_Assigned task_:
The answer should be an exact copy of the data.

-------- Given material

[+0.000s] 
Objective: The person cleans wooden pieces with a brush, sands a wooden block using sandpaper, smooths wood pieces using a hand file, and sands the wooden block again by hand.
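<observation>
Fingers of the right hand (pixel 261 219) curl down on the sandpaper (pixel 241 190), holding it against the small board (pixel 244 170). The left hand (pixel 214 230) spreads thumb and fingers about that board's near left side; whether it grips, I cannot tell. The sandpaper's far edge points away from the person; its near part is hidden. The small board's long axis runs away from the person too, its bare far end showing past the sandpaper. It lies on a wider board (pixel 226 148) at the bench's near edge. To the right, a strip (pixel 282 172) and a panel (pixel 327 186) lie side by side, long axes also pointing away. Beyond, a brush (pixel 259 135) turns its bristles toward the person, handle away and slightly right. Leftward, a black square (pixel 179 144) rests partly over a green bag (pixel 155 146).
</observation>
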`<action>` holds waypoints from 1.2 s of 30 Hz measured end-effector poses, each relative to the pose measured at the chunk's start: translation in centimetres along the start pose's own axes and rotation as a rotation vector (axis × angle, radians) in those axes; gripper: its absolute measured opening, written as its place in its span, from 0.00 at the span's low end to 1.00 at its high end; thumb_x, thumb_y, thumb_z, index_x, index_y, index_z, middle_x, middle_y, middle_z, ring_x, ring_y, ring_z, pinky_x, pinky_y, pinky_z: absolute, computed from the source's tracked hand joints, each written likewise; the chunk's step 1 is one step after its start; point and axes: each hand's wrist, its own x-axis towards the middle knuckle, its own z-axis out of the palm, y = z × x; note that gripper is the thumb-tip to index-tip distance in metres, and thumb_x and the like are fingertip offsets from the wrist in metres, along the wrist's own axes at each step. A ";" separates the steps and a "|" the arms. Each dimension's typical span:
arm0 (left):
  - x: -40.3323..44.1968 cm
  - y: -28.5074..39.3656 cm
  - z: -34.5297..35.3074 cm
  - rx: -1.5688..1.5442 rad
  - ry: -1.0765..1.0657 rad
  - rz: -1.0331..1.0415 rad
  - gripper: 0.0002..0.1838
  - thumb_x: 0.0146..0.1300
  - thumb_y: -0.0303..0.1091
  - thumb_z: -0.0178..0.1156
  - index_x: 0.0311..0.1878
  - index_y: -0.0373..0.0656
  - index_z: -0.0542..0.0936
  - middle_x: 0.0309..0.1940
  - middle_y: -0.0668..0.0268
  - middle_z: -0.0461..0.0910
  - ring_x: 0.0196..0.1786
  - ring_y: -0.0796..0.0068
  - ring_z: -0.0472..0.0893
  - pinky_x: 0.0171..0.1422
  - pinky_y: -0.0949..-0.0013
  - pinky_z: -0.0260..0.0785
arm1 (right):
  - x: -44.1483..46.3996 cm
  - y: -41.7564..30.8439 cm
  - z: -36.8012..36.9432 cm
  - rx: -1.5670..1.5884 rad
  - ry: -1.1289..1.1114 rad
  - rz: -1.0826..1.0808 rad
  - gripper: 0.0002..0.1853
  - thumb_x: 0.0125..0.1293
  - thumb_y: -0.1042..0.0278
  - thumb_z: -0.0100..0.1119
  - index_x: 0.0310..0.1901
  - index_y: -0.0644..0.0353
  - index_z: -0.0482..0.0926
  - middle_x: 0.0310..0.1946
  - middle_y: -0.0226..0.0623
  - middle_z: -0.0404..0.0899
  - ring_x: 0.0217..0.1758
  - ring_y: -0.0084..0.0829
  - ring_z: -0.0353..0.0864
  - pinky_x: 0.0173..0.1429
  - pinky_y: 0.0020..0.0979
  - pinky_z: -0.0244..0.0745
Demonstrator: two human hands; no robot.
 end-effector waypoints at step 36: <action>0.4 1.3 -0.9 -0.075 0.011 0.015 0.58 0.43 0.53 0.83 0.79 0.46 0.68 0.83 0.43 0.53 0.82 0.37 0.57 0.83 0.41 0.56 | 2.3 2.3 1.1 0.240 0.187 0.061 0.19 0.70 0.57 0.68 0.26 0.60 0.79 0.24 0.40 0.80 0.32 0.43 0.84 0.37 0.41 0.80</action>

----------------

_Solution to the problem_:
[+0.000s] 
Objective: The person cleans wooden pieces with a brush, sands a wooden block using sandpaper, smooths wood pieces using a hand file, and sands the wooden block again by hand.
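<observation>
Fingers of the right hand (pixel 261 219) curl down on the sandpaper (pixel 241 190), holding it against the small board (pixel 244 170). The left hand (pixel 214 230) spreads thumb and fingers about that board's near left side; whether it grips, I cannot tell. The sandpaper's far edge points away from the person; its near part is hidden. The small board's long axis runs away from the person too, its bare far end showing past the sandpaper. It lies on a wider board (pixel 226 148) at the bench's near edge. To the right, a strip (pixel 282 172) and a panel (pixel 327 186) lie side by side, long axes also pointing away. Beyond, a brush (pixel 259 135) turns its bristles toward the person, handle away and slightly right. Leftward, a black square (pixel 179 144) rests partly over a green bag (pixel 155 146).
</observation>
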`<action>` holds waypoints from 1.2 s of 30 Hz measured end-effector poses, each relative to the pose measured at the chunk's start: translation in centimetres along the start pose's own axes and rotation as a rotation vector (axis × angle, radians) in those axes; gripper: its absolute measured opening, written as its place in its span, from 0.00 at the span's low end to 1.00 at its high end; thumb_x, thumb_y, thumb_z, index_x, index_y, index_z, middle_x, middle_y, middle_z, ring_x, ring_y, ring_z, pinky_x, pinky_y, pinky_z: absolute, computed from the source's tracked hand joints, each written likewise; the chunk's step 1 is one step after its start; point and axes: each hand's wrist, its own x-axis towards the middle knuckle, its own z-axis out of the palm, y = z × x; note that gripper is the thumb-tip to index-tip distance in metres, and thumb_x and the like are fingertip offsets from the wrist in metres, along the wrist's own axes at each step. A ";" separates the steps and a "|" the arms. Each dimension's typical span:
arm0 (left):
  - x: -40.3323..44.1968 cm
  - y: -28.5074..39.3656 cm
  - z: -34.5297..35.3074 cm
  - rx: -1.5688..1.5442 rad
  - ry: -1.0765..1.0657 rad
  - rz: -1.0331..1.0415 rad
  - gripper: 0.0002..0.1838
  - thumb_x: 0.0146..0.1300
  - thumb_y: -0.0303..0.1091
  - thumb_z: -0.0178..0.1156
  - index_x: 0.0311..0.1878
  - index_y: -0.0373..0.0656
  - index_z: -0.0542..0.0936
  - middle_x: 0.0309..0.1940
  - middle_y: -0.0668..0.0268
  - middle_z: -0.0461..0.0910
  - ring_x: 0.0196..0.1786
  - ring_y: -0.0796..0.0068
  - ring_z: -0.0472..0.0893
  - pinky_x: 0.0171..0.1422
  - pinky_y: -0.0949..-0.0013
  - pinky_z: -0.0260..0.0785
arm1 (right):
  - x: -44.1483..46.3996 cm
  - y: -41.7564..30.8439 cm
  - z: -36.8012..36.9432 cm
  - rx: -1.5670..1.5884 rad
  - ry: -1.1289..1.1114 rad
  - rz: -1.0826..1.0808 rad
  - gripper: 0.0002..0.1853
  - thumb_x: 0.0125..0.1293
  - thumb_y: -0.1042..0.0278
  - thumb_z: -0.0100..0.1119
  - index_x: 0.0310..0.1901
  - index_y: -0.0644..0.0353
  - index_z: -0.0482..0.0926
  - middle_x: 0.0310..0.1946
  - middle_y: -0.0226..0.0623
  - middle_z: -0.0404..0.0899
  - ring_x: 0.0217..0.1758
  - ring_y: -0.0084..0.0829
  - ring_z: -0.0353..0.0864
  - pinky_x: 0.0173..0.1429
  - pinky_y: 0.0020..0.0979
  - pinky_z: -0.0244..0.0745
Demonstrator: two human hands; no robot.
 end-effector waypoints at step 36: <action>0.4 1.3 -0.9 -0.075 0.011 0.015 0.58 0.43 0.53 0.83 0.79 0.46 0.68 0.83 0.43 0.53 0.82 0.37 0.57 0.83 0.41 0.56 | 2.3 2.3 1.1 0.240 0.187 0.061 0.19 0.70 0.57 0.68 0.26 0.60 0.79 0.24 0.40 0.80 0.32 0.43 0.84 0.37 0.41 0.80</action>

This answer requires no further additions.